Create the heatmap annotated with PR status:
# Replace YY in the argument labCol to label the columns with PR status
heatmap(our_matrix_scaled,
labRow="", labCol=pr, cexCol = 0.4,
margins = c(2, 2),
zlim=c(-2, 2),
xlab="Patients", ylab="Genes",
col=brewer.pal(8,"RdBu"))
Is there overlap in the clusters for ER- and PR-? Replace XXX to assign your answer (YES/NO) to the variable PR_ER_neg_overlap.
# Place YES or NO between the quotes
PR_ER_neg_overlap <- " YES "
print(paste("Do ER- and PR- samples overlap in the heatmap?",
PR_ER_neg_overlap))
## [1] "Do ER- and PR- samples overlap in the heatmap? YES "
Create the object her2 to annotate the columns with HER2 status:
# This code block is similar to the one for ER status
# replace zzzzzzzz with feature for PR status
# look at `brca_clin_df` to find the feature name
z <- clin$her2_receptor_status
her2 <- rep("", length(z))
# Complete the logical statements to assign "+" and "."
# Follow the code we used for ER and PR status
her2[z == "Positive" ] <- "+"
her2[z == "Negative" ] <- "."
table(her2)
## her2
## . +
## 127 183 51
How many samples are HER2+ and HER2-? Replace MMM and NNN to assign your answers to the variables HER2pos and HER2neg.
# enter the value you obtained from the previous code chunk
HER2pos <- 51
HER2neg <- 183
print(paste("Our matrix has",HER2pos,
"progesterone positive samples and",
HER2neg,"progesterone negative samples."))
## [1] "Our matrix has 51 progesterone positive samples and 183 progesterone negative samples."

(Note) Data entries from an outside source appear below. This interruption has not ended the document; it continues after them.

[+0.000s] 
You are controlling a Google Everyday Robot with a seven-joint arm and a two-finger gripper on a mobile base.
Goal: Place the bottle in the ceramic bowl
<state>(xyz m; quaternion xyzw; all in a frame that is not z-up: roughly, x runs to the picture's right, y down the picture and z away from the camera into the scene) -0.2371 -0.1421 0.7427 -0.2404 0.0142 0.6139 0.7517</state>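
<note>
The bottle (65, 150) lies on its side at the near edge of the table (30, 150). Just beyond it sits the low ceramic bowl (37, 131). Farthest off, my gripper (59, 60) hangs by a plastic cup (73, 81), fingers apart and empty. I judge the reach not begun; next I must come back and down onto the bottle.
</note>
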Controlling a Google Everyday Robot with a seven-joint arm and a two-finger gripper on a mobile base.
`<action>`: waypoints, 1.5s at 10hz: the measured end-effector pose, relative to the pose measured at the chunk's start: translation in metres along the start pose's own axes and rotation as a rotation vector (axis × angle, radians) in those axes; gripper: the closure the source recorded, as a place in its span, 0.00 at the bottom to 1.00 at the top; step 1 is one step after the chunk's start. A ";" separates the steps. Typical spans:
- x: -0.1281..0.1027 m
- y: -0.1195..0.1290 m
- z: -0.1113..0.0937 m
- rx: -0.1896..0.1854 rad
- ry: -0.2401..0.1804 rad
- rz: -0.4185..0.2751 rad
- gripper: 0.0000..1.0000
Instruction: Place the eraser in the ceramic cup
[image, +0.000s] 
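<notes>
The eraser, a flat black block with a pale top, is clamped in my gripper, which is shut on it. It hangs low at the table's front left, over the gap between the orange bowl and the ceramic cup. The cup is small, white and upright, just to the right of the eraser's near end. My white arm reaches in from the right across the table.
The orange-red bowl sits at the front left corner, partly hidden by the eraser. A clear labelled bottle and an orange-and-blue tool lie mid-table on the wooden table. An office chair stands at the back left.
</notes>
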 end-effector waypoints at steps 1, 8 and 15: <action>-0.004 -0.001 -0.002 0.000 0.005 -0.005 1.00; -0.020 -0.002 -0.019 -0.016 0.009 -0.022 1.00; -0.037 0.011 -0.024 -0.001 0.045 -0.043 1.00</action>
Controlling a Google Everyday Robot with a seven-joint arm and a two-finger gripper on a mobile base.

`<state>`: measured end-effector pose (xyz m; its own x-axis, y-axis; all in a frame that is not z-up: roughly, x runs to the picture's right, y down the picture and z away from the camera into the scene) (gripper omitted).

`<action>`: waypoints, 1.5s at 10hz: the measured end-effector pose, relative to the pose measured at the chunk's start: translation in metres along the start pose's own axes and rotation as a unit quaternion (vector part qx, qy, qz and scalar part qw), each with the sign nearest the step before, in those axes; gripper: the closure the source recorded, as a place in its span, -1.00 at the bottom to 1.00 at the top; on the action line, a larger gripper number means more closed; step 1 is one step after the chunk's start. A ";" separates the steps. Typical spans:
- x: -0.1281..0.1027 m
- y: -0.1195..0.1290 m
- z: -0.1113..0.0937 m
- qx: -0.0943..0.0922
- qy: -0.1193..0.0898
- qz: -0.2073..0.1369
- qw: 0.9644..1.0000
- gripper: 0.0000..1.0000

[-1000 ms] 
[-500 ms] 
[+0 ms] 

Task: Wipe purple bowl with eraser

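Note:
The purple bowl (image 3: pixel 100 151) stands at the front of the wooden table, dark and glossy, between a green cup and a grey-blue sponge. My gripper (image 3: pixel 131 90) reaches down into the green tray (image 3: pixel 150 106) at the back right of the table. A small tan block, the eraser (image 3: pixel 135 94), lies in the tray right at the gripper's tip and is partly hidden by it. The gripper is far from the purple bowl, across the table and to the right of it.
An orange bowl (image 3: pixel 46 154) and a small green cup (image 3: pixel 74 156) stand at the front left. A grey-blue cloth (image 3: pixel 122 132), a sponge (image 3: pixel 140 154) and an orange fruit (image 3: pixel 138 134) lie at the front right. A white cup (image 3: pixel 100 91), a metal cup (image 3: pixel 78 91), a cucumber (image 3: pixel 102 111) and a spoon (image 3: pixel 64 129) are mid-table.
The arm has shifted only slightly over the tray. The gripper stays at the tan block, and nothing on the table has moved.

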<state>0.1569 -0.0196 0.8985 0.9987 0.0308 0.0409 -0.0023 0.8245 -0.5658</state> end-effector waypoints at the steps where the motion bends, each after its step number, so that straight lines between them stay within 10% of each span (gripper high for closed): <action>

Create the heatmap annotated with HER2 status:
heatmap(our_matrix_scaled,
labRow="", labCol=er, cexCol = 0.4,
margins = c(2, 2),
zlim=c(-2, 2),
xlab="Patients", ylab="Genes",
col=brewer.pal(8,"RdBu"))
heatmap(our_matrix_scaled,
labRow="", labCol=pr, cexCol = 0.4,
margins = c(2, 2),
zlim=c(-2, 2),
xlab="Patients", ylab="Genes",
col=brewer.pal(8,"RdBu"))
heatmap(our_matrix_scaled,
labRow="", labCol=her2, cexCol=0.4,
zlim=c(-2, 2),
xlab="Patients", ylab="Genes",
col=brewer.pal(8,"RdBu"))
Look at all three labeled heatmaps: ER, PR, and HER2.
Triple negative breast cancers have ER-, PR-, and HER2-, and should correspond to the rightmost cluster.
Let’s save our work as an html file!
Click the “Knit” button at the top of this window and select “Knit to html.”
We have analyzed clinical and gene expression data from over 1,000 patients in the TCGA Breast Cancer cohort.